• **What this task involves**
Of all the lines in the entries below, give again exactly those starting at the line containing "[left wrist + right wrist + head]" and ending at the line containing "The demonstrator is", both ends included, and no others.

• **Provided entries**

☆ ☆ ☆

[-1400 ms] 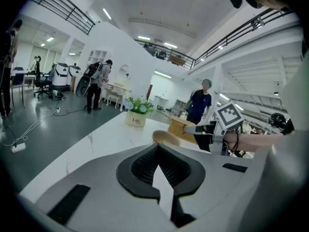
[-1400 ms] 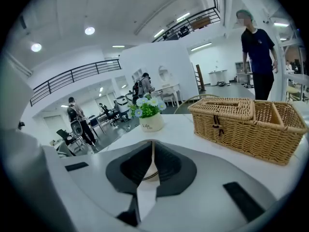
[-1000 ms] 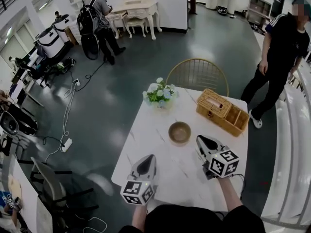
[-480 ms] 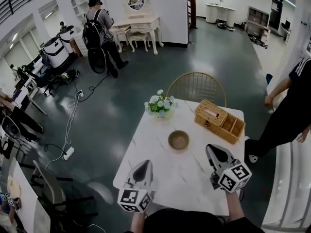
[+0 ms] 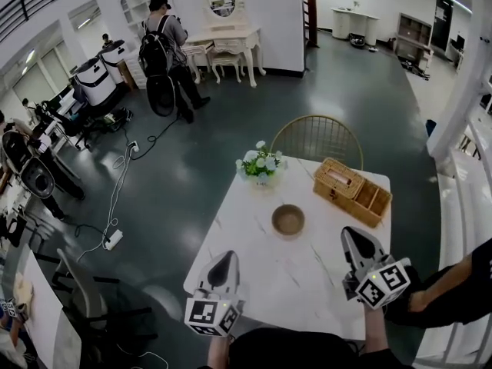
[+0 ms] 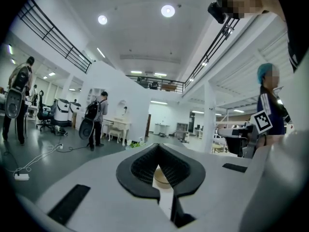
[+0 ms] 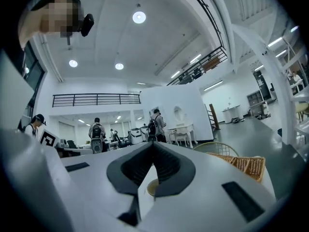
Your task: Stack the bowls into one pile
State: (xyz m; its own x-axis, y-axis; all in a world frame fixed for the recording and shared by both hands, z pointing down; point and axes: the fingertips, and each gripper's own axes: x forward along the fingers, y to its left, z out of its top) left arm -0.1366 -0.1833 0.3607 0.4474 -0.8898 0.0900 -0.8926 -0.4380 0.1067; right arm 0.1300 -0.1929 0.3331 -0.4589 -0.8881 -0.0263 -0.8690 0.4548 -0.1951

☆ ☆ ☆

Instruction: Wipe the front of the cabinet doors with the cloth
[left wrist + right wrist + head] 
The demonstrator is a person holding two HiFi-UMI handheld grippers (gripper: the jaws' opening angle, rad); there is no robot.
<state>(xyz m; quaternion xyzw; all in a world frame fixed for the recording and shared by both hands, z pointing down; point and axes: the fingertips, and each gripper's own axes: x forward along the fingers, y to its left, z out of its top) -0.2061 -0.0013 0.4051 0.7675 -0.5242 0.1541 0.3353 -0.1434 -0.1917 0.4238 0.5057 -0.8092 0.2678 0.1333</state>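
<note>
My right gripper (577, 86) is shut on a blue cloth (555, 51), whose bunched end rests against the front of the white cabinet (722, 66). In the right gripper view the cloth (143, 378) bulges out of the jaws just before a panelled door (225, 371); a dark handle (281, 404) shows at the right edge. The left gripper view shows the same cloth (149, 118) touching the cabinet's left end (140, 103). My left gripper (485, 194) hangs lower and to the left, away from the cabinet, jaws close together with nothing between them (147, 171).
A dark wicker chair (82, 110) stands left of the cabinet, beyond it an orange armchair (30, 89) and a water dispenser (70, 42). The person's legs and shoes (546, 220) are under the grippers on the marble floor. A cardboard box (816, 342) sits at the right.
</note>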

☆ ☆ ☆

• **Reply to the task**
[left wrist + right wrist + head] 
The demonstrator is a person holding two HiFi-UMI handheld grippers (gripper: the jaws' opening angle, rad); there is no robot.

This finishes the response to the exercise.